“La situación actual es francamente difícil”, según comparte en su testimonio el padre Ariel Suárez Jáuregui, desde La Habana, describiendo la realidad de su pueblo y el trabajo de la Iglesia cubana como signo de esperanza y consuelo.
“Aumentan los precios de los alimentos. Escasean las medicinas, los servicios médicos se ven disminuidos y las operaciones quirúrgicas quedan destinadas únicamente a las personas cuya vida peligra.

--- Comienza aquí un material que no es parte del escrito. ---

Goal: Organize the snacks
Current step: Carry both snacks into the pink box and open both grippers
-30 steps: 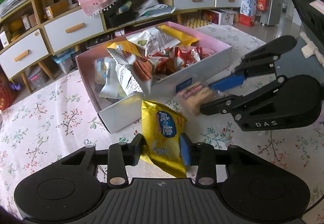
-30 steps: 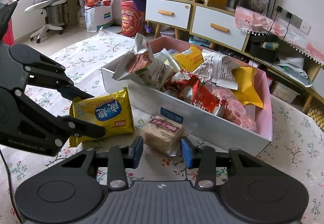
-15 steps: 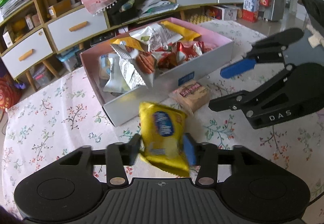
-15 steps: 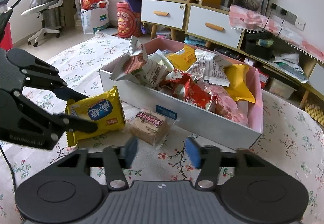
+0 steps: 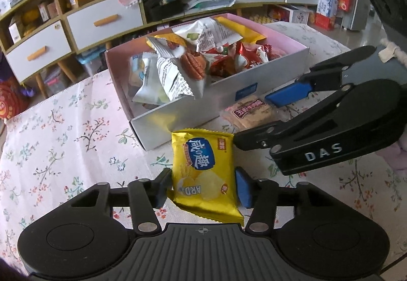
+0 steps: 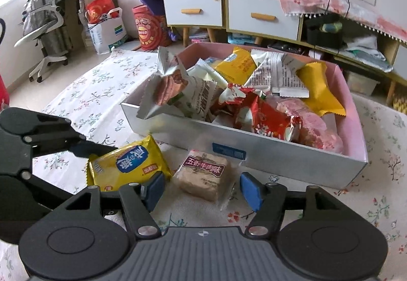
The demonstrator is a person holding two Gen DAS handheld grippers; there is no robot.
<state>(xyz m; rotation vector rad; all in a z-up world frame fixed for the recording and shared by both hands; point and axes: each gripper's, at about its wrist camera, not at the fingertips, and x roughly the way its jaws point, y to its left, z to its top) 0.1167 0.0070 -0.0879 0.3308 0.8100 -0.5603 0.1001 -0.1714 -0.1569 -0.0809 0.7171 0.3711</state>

Aumentan las dificultades para acceder al agua potable, porque hay muchas personas que dependen de los camiones cisternas para acceder al agua y sin combustible, no logran llegar”, describe el padre Suárez.
Tal situación pone a la Iglesia pobre en medio de los pobres a ofrecer una pastoral de la caridad y consuelo: “es en el ámbito de la caridad donde quizá estamos renovándonos y creciendo continuamente, en la medida en que vemos necesidades crecientes y experimentamos la interpelación del Señor para asistirlo en los pobres”, afirma, recordando algunas de las obras frecuentes de asistencia -con gran dificultad- a los más vulnerables.
La Iglesia en Cuba agradece a la cercanía paternal del papa León XIV durante este tiempo, a quien esperaba encontrar en la visita ad limina que tuvieron que posponer: “Estamos muy agradecidos por el afecto que el Papa ha manifestado por este pueblo y esta Iglesia. La voz del Santo Padre ha amplificado para el mundo la voz, dolorida y esperanzada, del pueblo cubano”.